Give back the entire listing below, unaltered.

--- Data provided Enclosed Below ---

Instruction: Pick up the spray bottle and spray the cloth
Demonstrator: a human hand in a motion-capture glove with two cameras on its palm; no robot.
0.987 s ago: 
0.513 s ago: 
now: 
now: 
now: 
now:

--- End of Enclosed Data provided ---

**Response area:**
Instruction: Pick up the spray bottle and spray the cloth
Demonstrator: a human hand in a motion-capture glove with two cameras on its palm; no robot.
0.987 s ago: 
0.513 s ago: 
now: 
now: 
now: 
now:

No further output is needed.